The Hallucination of 22
The blue light of the monitor is burning into Elena’s retinas at a frequency that feels like 82 hertz of pure frustration. She clicks the field labeled ‘Supplier Lead Time’ and stares at the number 22. It is a clean number. It is a confident number. It is also, as of this Tuesday morning, a total hallucination. Behind her, the warehouse hums with the sound of empty racking and the restless energy of 12 forklifts with nothing to move. She knows for a fact that the last shipment from the Zhengzhou plant took 52 days to arrive, yet here the system sits, whistling in the dark, pretending that three weeks is plenty of time to cross an ocean and a dozen customs checkpoints.
“We treat the ERP settings like an elderly relative we don’t want to offend by correcting them. We stay in polite conversations with our data long after the data has stopped being useful.
– The Business of Being Polite
She flags the discrepancy in a frantic email to the procurement director, only to be summoned 12 minutes later into a conference room where the air smells like stale coffee and defensive posturing. They are discussing the ‘Stockout Crisis of 2022’ as if it were an act of God rather than a math error they keep inviting back to dinner.
The Forensic Auditor
This is where Bailey J.-P. comes in. Bailey looks at supply chains the way a forensic pathologist looks at a cold case. Bailey doesn’t care about the ‘target’ lead time or the ‘contractual’ lead time. Bailey only cares about the ghost of the actual.
Data Decay Across Vendors
When Bailey reviewed the books for a mid-sized distributor last quarter, he found that 92% of their lead time values were more than 12 months out of date.

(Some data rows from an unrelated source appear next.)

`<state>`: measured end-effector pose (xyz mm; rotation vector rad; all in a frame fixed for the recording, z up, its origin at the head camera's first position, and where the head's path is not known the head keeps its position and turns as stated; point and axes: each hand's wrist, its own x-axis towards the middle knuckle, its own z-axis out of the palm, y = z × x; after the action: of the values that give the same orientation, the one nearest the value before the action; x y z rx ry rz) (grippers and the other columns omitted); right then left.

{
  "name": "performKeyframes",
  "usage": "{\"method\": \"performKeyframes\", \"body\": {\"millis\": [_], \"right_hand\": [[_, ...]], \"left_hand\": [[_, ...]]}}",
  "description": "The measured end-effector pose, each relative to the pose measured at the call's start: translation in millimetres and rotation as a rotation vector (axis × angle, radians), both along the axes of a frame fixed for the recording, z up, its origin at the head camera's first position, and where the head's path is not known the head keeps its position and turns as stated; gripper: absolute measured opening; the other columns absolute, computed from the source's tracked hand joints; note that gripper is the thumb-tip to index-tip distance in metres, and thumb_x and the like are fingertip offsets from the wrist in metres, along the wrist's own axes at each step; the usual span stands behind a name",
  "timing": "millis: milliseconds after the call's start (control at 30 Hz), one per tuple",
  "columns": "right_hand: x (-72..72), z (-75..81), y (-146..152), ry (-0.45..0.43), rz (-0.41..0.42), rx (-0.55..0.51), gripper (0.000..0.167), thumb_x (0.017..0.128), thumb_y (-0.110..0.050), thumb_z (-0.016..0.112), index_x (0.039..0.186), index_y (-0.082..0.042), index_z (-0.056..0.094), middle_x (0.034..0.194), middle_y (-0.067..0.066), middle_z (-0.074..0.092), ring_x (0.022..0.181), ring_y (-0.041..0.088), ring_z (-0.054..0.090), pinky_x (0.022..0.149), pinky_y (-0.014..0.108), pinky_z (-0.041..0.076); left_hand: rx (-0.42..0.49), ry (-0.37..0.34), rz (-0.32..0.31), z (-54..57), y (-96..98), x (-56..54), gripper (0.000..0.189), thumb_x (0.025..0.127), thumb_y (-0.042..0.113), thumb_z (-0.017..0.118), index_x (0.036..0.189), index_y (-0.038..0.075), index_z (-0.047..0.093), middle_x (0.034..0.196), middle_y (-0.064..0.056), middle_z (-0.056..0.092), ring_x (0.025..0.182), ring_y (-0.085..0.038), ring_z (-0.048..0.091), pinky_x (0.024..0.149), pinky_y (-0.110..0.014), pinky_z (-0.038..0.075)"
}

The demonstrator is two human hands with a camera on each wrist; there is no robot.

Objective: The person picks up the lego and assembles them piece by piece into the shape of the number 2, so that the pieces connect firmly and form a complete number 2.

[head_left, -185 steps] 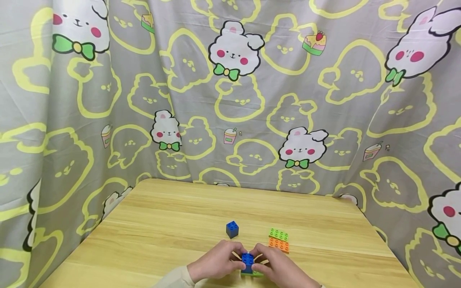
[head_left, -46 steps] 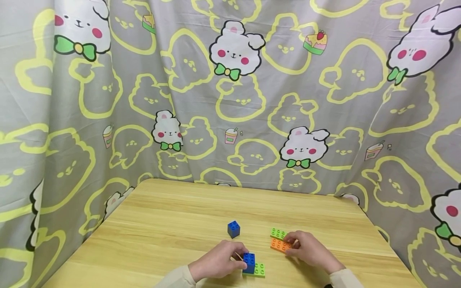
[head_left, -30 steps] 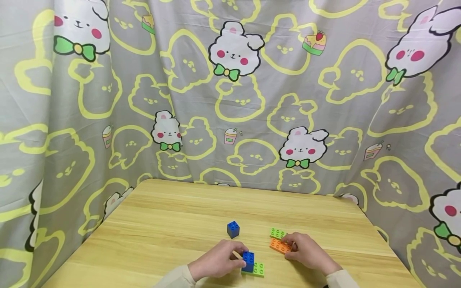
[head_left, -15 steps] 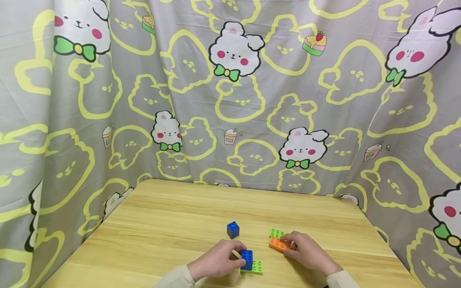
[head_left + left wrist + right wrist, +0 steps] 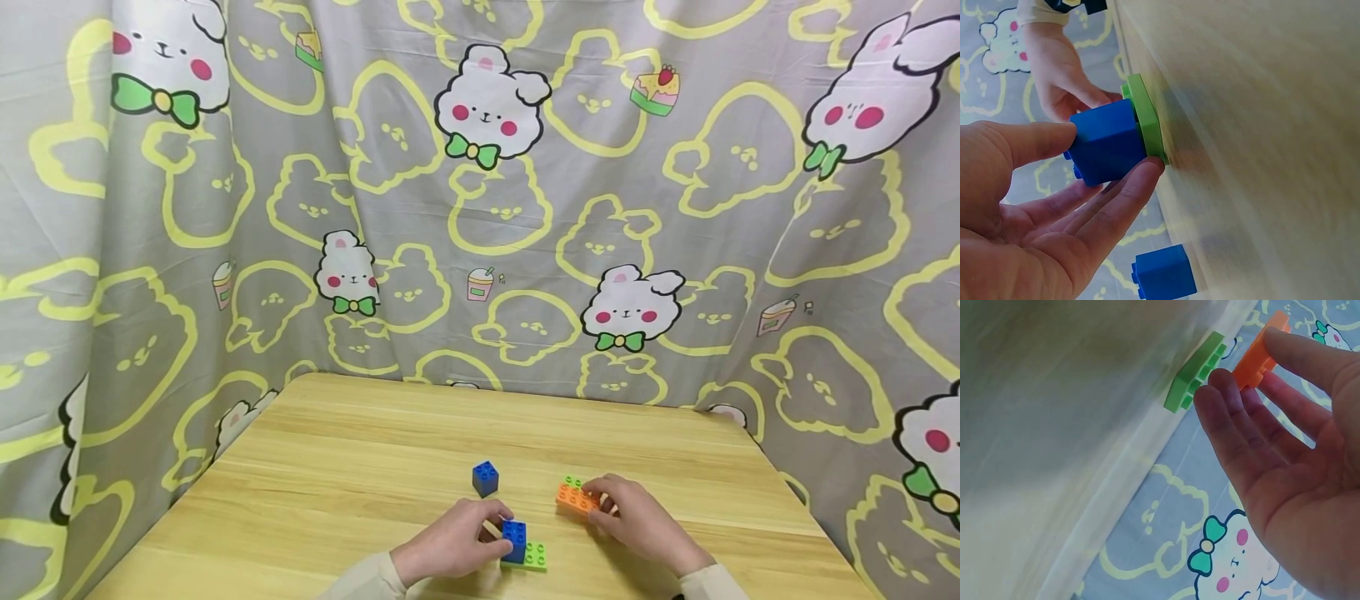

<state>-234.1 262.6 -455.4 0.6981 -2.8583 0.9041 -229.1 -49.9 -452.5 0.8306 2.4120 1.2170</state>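
Note:
My left hand [image 5: 453,540] holds a blue building brick [image 5: 514,542] between thumb and fingers. That brick sits on the left part of a light-green studded plate [image 5: 537,556], whose right studs are bare. In the left wrist view the thumb lies on the blue brick [image 5: 1110,137] and a fingertip reaches the edge of the green plate [image 5: 1145,115]. My right hand [image 5: 637,518] pinches an orange studded plate [image 5: 576,498]. In the right wrist view this orange plate [image 5: 1259,353] is raised off the table, above a second light-green plate [image 5: 1194,374].
Another blue brick [image 5: 485,478] stands alone on the wooden table [image 5: 360,458], beyond my left hand. A grey curtain [image 5: 525,208] with rabbit prints hangs round the table's back and sides.
My right hand has taken hold of the orange plate and lifted it, shifting it slightly left and away so it partly covers the second green plate. Earlier both hands were on the blue brick.

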Motion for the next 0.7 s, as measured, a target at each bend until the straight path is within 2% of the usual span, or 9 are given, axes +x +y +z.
{"method": "performKeyframes", "body": {"millis": [333, 700], "right_hand": [[3.6, 8.1, -7, 0.051, -0.003, 0.026, 0.033, 0.091, -0.009, 0.077, 0.121, 0.002, 0.069, 0.104, 0.001, 0.067, 0.082, 0.004, 0.062, 0.069, 0.025, 0.056], [7.0, 16.1, -13, 0.142, 0.011, 0.049, 0.032, 0.09, -0.008, 0.077, 0.12, 0.0, 0.07, 0.103, -0.002, 0.066, 0.082, 0.001, 0.061, 0.071, 0.026, 0.057]], "left_hand": [[-0.006, -0.014, 0.007, -0.3, 0.7, -1.2, 0.026, 0.097, 0.018, 0.072, 0.121, 0.008, 0.068, 0.109, 0.0, 0.073, 0.086, -0.004, 0.068, 0.075, -0.022, 0.057], [0.008, 0.001, 0.0, 1.1, 0.1, -0.1, 0.03, 0.097, 0.021, 0.072, 0.122, 0.007, 0.067, 0.114, -0.004, 0.072, 0.091, -0.006, 0.07, 0.078, -0.023, 0.058]]}}
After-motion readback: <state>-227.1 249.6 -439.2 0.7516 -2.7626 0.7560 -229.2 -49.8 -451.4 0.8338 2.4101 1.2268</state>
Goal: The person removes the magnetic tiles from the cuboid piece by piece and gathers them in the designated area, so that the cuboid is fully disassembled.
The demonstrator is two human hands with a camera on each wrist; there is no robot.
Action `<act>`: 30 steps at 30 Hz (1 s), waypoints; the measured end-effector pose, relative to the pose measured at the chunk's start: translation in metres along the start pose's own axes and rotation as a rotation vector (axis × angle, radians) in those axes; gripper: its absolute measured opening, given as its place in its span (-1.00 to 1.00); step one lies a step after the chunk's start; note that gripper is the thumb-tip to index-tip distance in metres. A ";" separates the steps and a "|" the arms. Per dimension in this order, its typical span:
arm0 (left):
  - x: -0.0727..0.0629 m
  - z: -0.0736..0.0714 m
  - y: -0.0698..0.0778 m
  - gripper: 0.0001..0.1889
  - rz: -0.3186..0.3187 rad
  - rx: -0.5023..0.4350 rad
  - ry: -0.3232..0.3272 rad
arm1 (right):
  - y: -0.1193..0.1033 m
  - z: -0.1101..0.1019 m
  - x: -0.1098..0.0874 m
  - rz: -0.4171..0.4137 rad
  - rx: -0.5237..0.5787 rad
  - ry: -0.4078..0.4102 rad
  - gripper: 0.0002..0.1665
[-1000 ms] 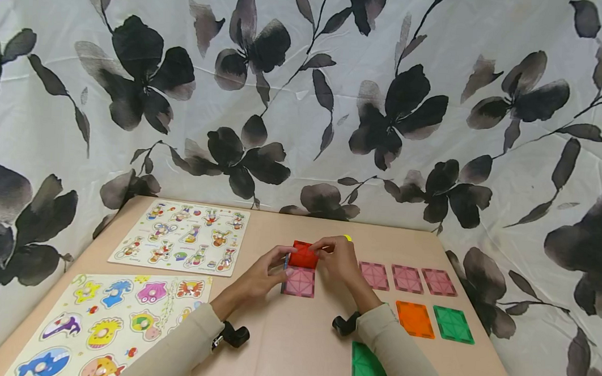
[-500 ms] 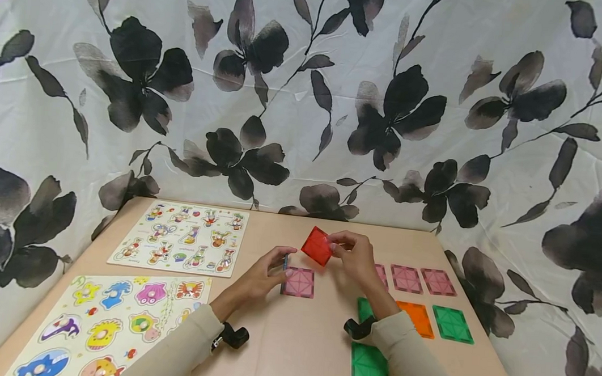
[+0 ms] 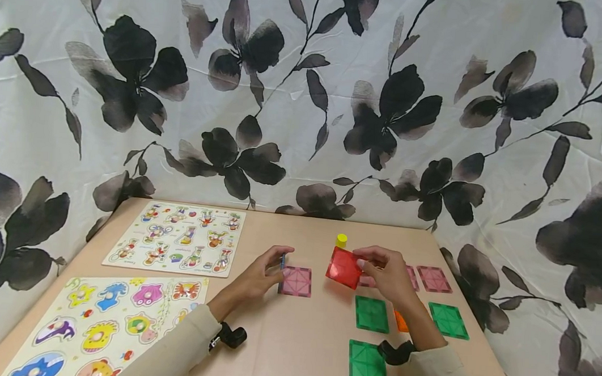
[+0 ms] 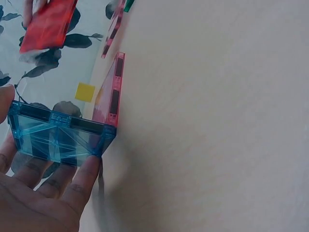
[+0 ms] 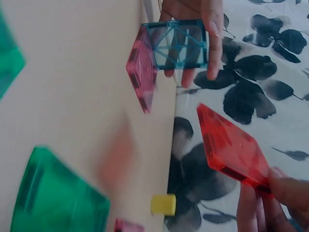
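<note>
My left hand (image 3: 252, 276) holds a clear blue magnetic tile (image 4: 58, 135) on edge, thumb at one side and fingers behind it. The blue tile stands upright along the left edge of a pink magnetic tile (image 3: 296, 281) lying on the table. In the head view it shows only as a thin strip. To the right, my right hand (image 3: 388, 272) pinches a red magnetic tile (image 3: 345, 268) by its right edge. This red tile is tilted and raised above the table, apart from the pink one, with its shadow visible below in the right wrist view.
Green tiles (image 3: 372, 314), a partly hidden orange tile (image 3: 401, 322) and more pink tiles (image 3: 434, 279) lie at the right. A small yellow cylinder (image 3: 341, 240) stands at the back. Two picture puzzle boards (image 3: 136, 233) cover the table's left side.
The red tile has been lifted from behind the pink tile and carried right and nearer by my right hand. My left hand stays at the blue tile. The yellow cylinder has come into view.
</note>
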State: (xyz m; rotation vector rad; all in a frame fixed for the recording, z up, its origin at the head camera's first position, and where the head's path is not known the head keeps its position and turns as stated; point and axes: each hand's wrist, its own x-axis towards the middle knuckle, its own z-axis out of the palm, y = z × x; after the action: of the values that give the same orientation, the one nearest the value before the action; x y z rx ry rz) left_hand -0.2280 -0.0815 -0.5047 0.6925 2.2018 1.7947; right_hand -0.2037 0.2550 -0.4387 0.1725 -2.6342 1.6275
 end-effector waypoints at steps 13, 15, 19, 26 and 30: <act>0.000 0.001 -0.002 -0.41 -0.029 -0.019 0.007 | 0.030 -0.066 -0.055 0.094 -0.075 -0.126 -0.71; 0.000 0.001 -0.001 -0.41 -0.031 -0.018 0.006 | 0.036 -0.075 -0.063 0.112 -0.060 -0.156 -0.69; 0.000 0.001 -0.001 -0.41 -0.029 -0.016 0.003 | 0.047 -0.089 -0.078 0.138 -0.039 -0.204 -0.66; -0.001 0.001 0.001 -0.42 -0.015 -0.017 0.000 | 0.064 -0.104 -0.098 0.265 -0.075 -0.230 -0.58; -0.001 0.001 0.002 -0.42 -0.010 -0.011 -0.004 | 0.074 -0.107 -0.102 0.337 -0.099 -0.233 -0.58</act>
State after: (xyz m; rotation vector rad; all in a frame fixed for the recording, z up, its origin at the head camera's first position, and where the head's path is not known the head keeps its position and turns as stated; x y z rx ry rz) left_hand -0.2267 -0.0809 -0.5026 0.6806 2.1873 1.7983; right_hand -0.1132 0.3910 -0.4656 -0.0982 -3.0526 1.6476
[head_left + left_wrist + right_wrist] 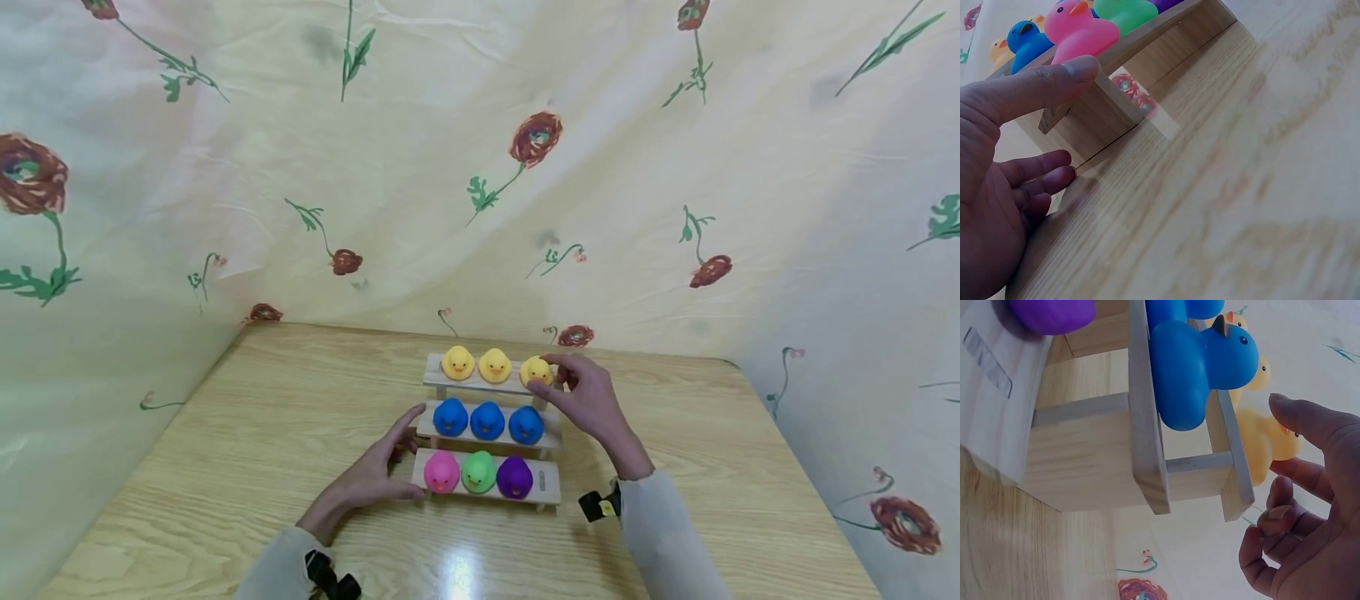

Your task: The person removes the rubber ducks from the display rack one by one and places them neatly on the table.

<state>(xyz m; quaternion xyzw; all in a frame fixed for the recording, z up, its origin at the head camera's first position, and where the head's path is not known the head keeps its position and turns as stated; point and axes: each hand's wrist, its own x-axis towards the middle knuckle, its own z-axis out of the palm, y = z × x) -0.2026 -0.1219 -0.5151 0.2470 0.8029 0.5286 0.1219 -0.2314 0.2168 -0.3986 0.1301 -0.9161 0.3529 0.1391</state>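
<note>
A three-tier wooden stand [550, 482] bears rubber ducks in rows. My right hand [585, 398] has its thumb and index finger on either side of the right-hand yellow rubber duck [1260, 440] on the top tier. Its other fingers are curled beside the tier's end. My left hand [372, 472] spreads along the stand's left side, its thumb [1054, 84] by the lowest tier's front corner, near the pink duck [442, 472]. Next to that sit a green duck [478, 472] and a purple duck [515, 477].
Two more yellow ducks, the middle one [495, 366] among them, stand on the top tier. Three blue ducks [487, 421] fill the middle tier. Under the stand is a wood-grain table [285, 417]. Flowered cloth [420, 167] hangs behind and at both sides.
</note>
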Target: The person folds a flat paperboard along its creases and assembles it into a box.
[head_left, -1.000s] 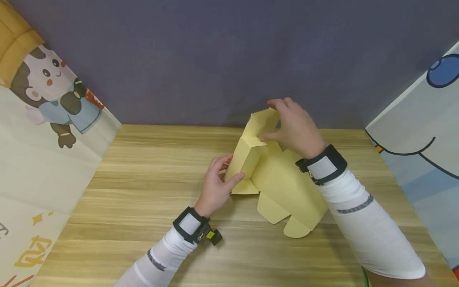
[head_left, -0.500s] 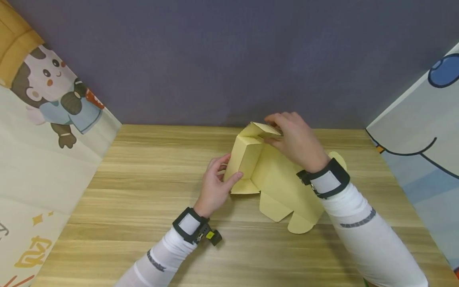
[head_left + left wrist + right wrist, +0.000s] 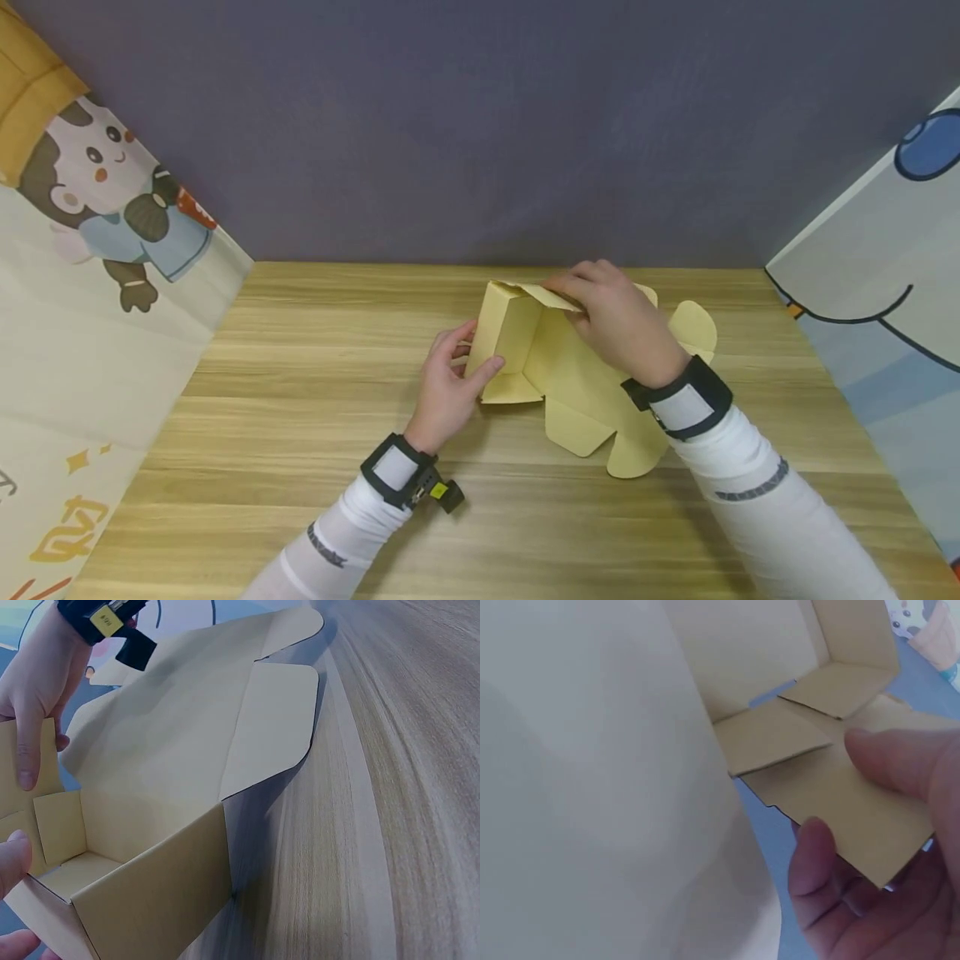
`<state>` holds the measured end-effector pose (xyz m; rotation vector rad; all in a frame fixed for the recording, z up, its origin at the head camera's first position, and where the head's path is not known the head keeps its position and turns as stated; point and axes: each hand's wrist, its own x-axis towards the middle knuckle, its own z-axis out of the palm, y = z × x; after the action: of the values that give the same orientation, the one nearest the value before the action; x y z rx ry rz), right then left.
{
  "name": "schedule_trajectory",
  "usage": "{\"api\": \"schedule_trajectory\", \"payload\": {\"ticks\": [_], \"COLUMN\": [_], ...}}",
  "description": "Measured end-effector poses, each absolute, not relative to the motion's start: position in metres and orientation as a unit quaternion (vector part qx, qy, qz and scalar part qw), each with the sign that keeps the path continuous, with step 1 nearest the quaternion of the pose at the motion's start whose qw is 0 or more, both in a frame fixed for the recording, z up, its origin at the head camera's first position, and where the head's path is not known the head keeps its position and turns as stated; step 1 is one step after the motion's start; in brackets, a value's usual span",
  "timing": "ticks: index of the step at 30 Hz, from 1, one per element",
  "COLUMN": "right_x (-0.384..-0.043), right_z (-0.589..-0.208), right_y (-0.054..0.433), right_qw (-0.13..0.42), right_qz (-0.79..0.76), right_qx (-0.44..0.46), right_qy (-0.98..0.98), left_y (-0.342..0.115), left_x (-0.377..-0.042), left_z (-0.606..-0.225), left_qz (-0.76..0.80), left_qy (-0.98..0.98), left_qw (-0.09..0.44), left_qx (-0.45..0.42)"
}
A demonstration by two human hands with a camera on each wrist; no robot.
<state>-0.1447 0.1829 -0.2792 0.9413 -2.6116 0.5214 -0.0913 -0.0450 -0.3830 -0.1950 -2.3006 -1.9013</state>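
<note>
A partly folded yellow-brown cardboard box (image 3: 517,342) lies on the table, its wide lid panel (image 3: 172,705) spread out to the right. My left hand (image 3: 444,392) grips the box's left wall, thumb on the top edge and fingers outside. With my right hand (image 3: 628,323) I pinch the far side flap (image 3: 870,817) between thumb and fingers; it leans inward over the box. Two small tabs (image 3: 772,735) show beside that flap in the right wrist view. The near wall (image 3: 161,892) stands up in the left wrist view.
Rounded side flaps (image 3: 577,427) of the lid panel stick out toward the front, and another rounded flap (image 3: 692,325) points to the back right. A dark wall (image 3: 480,133) rises behind the wood-grain table (image 3: 300,400). Printed cartoon panels (image 3: 135,192) stand at both sides.
My right hand has lowered the far flap from upright to leaning over the box, moving down toward me. My left hand keeps its grip on the left wall, nearly unmoved.
</note>
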Motion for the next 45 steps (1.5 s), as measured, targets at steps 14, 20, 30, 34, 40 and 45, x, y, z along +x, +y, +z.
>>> {"api": "schedule_trajectory", "payload": {"ticks": [14, 20, 30, 34, 40, 45], "right_x": [-0.129, -0.127, -0.125, -0.131, -0.139, -0.144], "right_z": [-0.302, -0.313, -0.297, -0.29, -0.294, -0.303], "right_y": [0.176, 0.172, 0.179, 0.179, 0.17, 0.16], "right_qw": [0.26, 0.311, 0.196, 0.178, 0.192, 0.246], "right_qz": [0.138, 0.102, 0.097, 0.113, 0.103, 0.069], "right_qx": [0.348, 0.365, 0.372, 0.384, 0.371, 0.346], "right_qy": [-0.89, -0.871, -0.902, -0.899, -0.902, -0.903], "left_y": [-0.042, -0.045, -0.051, -0.052, -0.052, -0.052], "left_x": [-0.076, -0.078, -0.09, -0.089, -0.088, -0.087], "left_z": [-0.351, -0.354, -0.386, -0.386, -0.385, -0.383], "left_qz": [-0.627, -0.633, -0.643, -0.646, -0.638, -0.632], "left_qy": [-0.773, -0.768, -0.759, -0.757, -0.764, -0.769], "left_qw": [0.071, 0.065, 0.068, 0.067, 0.064, 0.067], "left_qx": [-0.065, -0.068, -0.071, -0.073, -0.068, -0.069]}}
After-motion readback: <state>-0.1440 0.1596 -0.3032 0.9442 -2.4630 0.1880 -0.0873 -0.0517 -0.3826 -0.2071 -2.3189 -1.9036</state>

The system was running on a reality that had died in early 2022. Bailey likes to say that a static lead time is a lie told by a machine to a human who is too tired to argue.
Ecosystems vs. Clockwork
Supply chains are not clockwork; they are ecosystems. A strike in a port, a shortage of 22-gauge steel, or a sudden surge in demand can ripple through a 12-stage manufacturing process. Yet, we cling to the 22-day lead time because changing it requires us to admit that we don’t actually have the control we claim to have.
Solving fear with padding
Punished by efficiency
I was solving a data problem with a guess, and the market punished me for it with the cold efficiency of a guillotine. I hadn’t talked to the suppliers; I had just talked to my own fear.
Closing the Gap Between Belief and Truth
This is why the adaptive methodology is so critical. Instead of fixed textbook parameters that ignore the chaos of the present, organizations need a way to breathe with the market. This is the core of
Effective Inventory Management, where the focus shifts from holding onto historical ghosts to reacting to current signals.
System Adaptability
Goal: 100% Alignment
Bailey J.-P. often tells the story of a client who had 102 different vendors. Out of those, only 12 were actually hitting their quoted dates. The other 92 were consistently late by an average of 22 days. When asked why the team hadn’t updated the records, they said they were ‘waiting for things to normalize.’
It is a dangerous word, ‘normalize.’ It implies that there is a quiet, stable center we are going to return to. But in the modern economy, the disruption is the norm. The 52-day lead time isn’t a temporary glitch; it’s the current truth.
The Weight of Truth
Elena finally manages to break the silence. ‘The system says 22 days, but the reality is 52,’ she says. The director fears the ripple effect across 112 categories.
Reliability is not the same as speed. A reliable 52 is infinitely more valuable than a fictional 22. We have traded our integrity for a prettier dashboard.
The Resolution
Elena walks back to her desk, deletes the 22. She types 52. The system warns that safety stock investment increases by $162,000. She clicks ‘OK.’ The truth is often heavier than the lie, but it is much easier to carry.
Bailey J.-P. suggested a ‘Reality Score’ where if the delta exceeded 12%, the system would flag it. They purged 322 inaccurate data points in the first week.